From the arid irrigated West to the largely rain-fed fields in the East, agricultural innovators are discovering significant benefits in adopting a potato production system designed around the use of drip irrigation. Yield increases, quality improvements, ease of field accessibility and a reduction in water, fuel, labor and fungicide use are all cited as reasons to use drip irrigation to grow potatoes.
It's a mainstream technology in dozens of other crop production systems throughout the world because it allows producers to evenly spoon-feed precious water and nutrients directly to every plant's root zone despite variable soil conditions, undulating terrain, odd field dimensions or long lengths of run.

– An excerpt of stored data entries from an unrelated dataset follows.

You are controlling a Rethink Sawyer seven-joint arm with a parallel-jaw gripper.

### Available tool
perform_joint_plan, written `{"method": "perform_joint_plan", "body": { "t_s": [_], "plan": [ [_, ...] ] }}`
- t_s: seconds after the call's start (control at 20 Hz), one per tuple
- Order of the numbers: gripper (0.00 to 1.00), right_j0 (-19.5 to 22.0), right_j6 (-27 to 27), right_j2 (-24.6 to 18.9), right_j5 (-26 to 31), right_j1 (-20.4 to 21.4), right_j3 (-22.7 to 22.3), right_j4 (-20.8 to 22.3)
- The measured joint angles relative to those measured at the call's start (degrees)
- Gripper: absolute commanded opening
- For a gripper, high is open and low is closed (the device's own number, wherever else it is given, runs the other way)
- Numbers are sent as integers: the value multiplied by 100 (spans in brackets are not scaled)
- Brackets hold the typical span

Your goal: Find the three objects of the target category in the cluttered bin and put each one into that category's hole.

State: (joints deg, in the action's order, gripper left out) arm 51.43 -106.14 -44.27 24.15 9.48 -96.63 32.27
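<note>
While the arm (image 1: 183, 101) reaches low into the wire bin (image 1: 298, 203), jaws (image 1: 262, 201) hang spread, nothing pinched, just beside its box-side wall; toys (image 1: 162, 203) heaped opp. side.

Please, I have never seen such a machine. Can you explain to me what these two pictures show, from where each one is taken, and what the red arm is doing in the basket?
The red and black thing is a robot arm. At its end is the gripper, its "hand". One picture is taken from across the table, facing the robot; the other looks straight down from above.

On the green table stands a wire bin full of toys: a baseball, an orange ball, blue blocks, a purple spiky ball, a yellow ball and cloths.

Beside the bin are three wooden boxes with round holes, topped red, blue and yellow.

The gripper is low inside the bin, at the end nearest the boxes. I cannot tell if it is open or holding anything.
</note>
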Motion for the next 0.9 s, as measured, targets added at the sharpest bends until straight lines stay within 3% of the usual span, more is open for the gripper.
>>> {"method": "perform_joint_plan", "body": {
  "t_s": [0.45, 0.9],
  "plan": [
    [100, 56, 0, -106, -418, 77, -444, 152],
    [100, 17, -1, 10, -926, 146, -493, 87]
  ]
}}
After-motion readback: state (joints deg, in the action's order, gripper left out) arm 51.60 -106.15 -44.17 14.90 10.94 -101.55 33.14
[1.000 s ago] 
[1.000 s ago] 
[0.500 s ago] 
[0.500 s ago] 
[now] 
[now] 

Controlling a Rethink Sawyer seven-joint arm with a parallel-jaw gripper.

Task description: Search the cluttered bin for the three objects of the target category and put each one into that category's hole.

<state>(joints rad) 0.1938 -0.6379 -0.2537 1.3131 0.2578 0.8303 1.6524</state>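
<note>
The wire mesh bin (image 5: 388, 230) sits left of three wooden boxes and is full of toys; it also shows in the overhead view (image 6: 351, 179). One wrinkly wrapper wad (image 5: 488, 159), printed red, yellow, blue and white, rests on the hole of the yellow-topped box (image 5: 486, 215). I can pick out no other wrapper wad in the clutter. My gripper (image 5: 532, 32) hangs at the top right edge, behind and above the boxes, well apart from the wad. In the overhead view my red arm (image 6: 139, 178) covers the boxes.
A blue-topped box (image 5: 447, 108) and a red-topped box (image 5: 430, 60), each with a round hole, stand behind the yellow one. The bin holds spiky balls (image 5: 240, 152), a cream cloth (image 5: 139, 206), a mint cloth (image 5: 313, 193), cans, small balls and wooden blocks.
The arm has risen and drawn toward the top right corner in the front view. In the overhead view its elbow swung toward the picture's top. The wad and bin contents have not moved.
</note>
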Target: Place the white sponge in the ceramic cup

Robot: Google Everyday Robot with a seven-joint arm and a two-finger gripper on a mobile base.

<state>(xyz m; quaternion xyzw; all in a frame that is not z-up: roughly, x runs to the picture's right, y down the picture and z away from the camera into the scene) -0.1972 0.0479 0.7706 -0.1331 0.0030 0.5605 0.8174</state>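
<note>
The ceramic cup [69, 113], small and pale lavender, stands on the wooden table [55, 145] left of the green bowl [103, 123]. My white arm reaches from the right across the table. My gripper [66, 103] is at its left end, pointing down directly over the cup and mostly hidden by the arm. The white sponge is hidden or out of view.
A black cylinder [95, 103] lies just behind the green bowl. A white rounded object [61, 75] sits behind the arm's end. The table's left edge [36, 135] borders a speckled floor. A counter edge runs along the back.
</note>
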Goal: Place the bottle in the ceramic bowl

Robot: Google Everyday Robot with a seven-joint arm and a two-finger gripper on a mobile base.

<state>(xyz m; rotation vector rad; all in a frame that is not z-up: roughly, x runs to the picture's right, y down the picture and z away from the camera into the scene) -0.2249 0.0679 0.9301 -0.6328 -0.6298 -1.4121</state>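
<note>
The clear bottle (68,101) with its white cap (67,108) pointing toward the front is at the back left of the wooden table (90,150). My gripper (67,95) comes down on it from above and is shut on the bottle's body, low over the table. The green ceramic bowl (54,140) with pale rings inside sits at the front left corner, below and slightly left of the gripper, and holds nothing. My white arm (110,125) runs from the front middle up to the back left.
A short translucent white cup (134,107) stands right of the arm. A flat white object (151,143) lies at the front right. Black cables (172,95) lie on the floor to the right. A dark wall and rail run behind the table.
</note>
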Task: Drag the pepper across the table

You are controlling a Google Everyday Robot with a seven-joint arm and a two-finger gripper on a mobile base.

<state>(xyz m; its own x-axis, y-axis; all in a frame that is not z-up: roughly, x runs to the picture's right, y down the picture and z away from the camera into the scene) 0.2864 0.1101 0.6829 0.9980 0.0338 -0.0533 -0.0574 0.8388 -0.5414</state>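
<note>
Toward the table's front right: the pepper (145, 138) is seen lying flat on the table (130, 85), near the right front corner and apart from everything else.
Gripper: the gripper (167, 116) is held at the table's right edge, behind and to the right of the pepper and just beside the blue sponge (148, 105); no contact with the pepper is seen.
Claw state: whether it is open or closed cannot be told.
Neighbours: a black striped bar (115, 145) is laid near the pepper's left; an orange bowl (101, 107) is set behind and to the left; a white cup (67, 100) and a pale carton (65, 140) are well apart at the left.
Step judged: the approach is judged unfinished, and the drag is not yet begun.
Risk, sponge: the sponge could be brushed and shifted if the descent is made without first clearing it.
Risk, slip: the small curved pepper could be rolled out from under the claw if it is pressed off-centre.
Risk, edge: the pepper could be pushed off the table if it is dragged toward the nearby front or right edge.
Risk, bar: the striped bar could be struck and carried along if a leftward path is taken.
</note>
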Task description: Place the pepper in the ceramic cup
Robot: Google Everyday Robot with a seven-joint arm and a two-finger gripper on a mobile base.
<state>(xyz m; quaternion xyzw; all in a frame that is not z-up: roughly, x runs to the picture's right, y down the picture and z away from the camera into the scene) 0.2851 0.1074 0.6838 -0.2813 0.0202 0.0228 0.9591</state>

But potato producers have been slower to adopt drip since there are significant changes in bed configuration, agronomic decisions, planting and harvesting equipment that go along with this technology.
Despite the challenges, cutting edge producers, suppliers and researchers are coming up with viable answers in hopes of bolstering the potato industry against the inevitable vagaries of the market, economy, costs and resource availability. Some even believe their future livelihood will depend on mastering this new technology.
Irrigation professionals with an eye toward productivity, quality and efficiency have been working for over a decade to adapt drip irrigation to potatoes in the Pacific Northwest, where hundreds of thousands of acres of potatoes are grown. To date, over 500 acres were under commercial production for processing, fresh pack and specialty potatoes. Jim Klauzer, sales agronomist for Clearwater Supply in Ontario, Ore., reports that there are clear benefits:
1. Improved water use efficiency. Drip has consistently produced more tonnage per acre inch of water applied, for example, 1.5 tons payable per inch.
2. With drip, row closure occurs faster, thus growth is accelerated and there is a potential for an early dig. When potatoes can be harvested a month early, processors can level-load their plants and start processing in August instead of September. So they can finish up in May instead of June, reaping them a larger processing window.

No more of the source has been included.